Jeep had shrugged. “I’m screwed either way. Either way it’s a rotten decision.”

  Lizzie had made shhing noises. Sue spoke urgently. “You have time. You can still change your mind. This is exactly why we call it a woman’s right to choose.”

  But who had chosen? This should not be about what Lizzie wanted, what Lizzie thought Jeep wanted, what Lizzie thought Maud wanted. Maud kept turning phrases over in her mind to address this. But she felt in some morally reprehensible place. I didn’t sleep with him, she wanted to say. But she had slept with him. But that’s all we did. She felt gagged. The windows were closed, but Lizzie’s hair billowed out around her head as if blown by heavy winds; she gripped the steering wheel with straight arms, managing to look like both an injured angel and an avenging one.

  Keeping her arms around Jeep, Maud stared out the side window through the heavily falling snow, at the passing scene of white fields and snow-covered farmhouses. She was enveloped by a wave of icy fear—how could she do it?—mixed with the old anguish—how had she gotten so old without a child of her own?
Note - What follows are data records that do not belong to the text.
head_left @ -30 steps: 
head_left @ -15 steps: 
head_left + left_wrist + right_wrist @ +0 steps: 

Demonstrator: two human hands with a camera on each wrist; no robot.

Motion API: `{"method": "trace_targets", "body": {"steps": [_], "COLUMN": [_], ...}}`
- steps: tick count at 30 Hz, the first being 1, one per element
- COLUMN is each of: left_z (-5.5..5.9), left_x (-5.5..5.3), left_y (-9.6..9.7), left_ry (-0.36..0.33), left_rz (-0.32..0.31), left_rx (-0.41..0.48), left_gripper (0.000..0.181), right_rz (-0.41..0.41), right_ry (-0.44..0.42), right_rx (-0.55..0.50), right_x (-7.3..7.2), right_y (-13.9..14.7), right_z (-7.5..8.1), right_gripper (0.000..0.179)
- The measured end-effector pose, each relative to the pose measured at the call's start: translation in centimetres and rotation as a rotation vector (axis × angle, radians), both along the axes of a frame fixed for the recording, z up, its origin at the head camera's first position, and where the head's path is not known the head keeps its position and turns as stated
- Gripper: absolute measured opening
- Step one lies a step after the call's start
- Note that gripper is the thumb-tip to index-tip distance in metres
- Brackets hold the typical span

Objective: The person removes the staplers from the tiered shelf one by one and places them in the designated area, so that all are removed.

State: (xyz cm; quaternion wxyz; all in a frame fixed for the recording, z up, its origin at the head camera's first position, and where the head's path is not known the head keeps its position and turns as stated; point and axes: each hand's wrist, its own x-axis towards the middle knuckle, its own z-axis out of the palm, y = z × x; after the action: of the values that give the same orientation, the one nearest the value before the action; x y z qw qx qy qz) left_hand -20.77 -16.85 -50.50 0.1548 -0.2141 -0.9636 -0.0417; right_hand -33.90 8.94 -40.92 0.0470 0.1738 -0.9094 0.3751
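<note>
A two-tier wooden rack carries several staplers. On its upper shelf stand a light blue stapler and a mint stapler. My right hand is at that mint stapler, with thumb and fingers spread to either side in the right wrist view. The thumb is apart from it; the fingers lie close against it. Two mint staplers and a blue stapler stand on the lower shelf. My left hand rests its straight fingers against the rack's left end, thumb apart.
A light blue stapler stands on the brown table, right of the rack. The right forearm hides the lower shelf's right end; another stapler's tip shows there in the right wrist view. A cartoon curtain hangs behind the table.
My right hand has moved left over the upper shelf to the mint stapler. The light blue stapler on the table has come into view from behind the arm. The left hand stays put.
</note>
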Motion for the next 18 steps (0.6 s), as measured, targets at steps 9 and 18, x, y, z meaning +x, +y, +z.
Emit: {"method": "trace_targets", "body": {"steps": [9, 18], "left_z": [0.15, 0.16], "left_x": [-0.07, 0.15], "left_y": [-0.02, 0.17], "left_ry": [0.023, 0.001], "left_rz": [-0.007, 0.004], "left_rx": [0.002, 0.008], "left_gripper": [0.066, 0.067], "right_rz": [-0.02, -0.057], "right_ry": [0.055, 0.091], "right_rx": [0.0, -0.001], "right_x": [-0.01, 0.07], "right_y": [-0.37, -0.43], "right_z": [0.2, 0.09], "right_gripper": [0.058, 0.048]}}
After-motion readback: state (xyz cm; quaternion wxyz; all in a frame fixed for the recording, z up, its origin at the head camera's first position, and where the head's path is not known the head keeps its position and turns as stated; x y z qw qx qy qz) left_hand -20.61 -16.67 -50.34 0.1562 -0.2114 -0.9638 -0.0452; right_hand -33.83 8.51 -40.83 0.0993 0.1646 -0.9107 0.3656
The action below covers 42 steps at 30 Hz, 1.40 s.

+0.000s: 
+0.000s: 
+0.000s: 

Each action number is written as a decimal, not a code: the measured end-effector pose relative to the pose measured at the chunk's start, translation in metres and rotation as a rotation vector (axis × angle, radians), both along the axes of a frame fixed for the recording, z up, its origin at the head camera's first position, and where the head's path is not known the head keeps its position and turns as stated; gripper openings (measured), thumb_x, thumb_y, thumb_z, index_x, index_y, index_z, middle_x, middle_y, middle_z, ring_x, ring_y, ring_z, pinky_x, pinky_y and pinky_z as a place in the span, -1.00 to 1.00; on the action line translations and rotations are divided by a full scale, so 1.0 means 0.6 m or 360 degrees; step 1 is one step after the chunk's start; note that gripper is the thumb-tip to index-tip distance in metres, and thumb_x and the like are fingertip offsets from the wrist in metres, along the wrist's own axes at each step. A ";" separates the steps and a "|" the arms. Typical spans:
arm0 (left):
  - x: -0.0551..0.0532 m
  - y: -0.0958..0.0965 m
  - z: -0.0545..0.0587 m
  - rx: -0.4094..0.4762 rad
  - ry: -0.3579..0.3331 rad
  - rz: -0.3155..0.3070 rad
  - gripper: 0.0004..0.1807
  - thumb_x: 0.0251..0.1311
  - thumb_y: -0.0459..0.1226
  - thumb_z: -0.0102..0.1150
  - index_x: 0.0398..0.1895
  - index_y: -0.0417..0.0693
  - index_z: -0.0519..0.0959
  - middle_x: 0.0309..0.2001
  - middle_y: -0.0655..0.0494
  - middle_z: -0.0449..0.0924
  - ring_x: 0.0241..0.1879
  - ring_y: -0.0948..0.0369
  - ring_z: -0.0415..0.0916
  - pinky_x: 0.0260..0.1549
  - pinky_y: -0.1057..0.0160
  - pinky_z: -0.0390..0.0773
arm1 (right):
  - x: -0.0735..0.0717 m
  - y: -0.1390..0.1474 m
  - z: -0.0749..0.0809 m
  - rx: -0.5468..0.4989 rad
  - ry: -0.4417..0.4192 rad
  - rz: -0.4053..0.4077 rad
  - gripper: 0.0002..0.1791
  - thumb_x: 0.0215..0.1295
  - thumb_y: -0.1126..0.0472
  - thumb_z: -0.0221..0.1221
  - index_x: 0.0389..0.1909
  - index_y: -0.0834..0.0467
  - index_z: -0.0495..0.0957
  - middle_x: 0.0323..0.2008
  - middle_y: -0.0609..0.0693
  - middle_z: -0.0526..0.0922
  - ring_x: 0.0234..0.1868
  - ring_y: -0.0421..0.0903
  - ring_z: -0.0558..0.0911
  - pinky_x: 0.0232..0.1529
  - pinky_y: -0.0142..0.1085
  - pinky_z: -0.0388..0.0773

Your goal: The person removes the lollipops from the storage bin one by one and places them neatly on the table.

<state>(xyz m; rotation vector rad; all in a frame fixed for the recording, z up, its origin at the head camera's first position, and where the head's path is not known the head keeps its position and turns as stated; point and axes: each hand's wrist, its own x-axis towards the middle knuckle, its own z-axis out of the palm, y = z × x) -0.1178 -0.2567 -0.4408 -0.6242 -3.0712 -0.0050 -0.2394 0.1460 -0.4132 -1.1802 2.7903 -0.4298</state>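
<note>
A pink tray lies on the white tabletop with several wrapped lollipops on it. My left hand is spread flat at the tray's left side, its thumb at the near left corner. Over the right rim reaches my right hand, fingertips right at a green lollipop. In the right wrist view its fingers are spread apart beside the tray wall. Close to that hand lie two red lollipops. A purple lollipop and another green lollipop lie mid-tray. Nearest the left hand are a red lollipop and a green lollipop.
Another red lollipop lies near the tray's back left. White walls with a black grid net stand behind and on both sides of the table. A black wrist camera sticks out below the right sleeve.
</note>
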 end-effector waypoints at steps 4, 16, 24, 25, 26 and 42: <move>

With Lizzie as an example constantly before her, Maud had to recognize that women who really wanted a child went about getting a child, and in spite of her chronic sorrow on the subject, she had not done that. Now the be-careful-what-you-ask-for mantra had worked its magic. But she was too selfish, too used to calling her days her own. She couldn’t pay for it: the clothes, the stroller, the doctors. She would have to find a day job, day care, night care: How did one play the piano for a living, rehearse a play, with a child? She would have to abandon these things.

  Yet women did this all the time. We do not know how you may soften at the sight of the child, Paulina said in The Winter’s Tale.

  The silence often of pure innocence

  Persuades when speaking fails.

  Like being doused with freezing, then blessedly warm, water, the clutch of fear released. Briefly Maud floated through a blissful scene of motherhood.

  “Where’s Theo?” Jeep suddenly asked.

  Lizzie didn’t take her eyes off the road. “Hard to believe, isn’t it? Less than three hours ago I dropped him at the Theibeaus’.”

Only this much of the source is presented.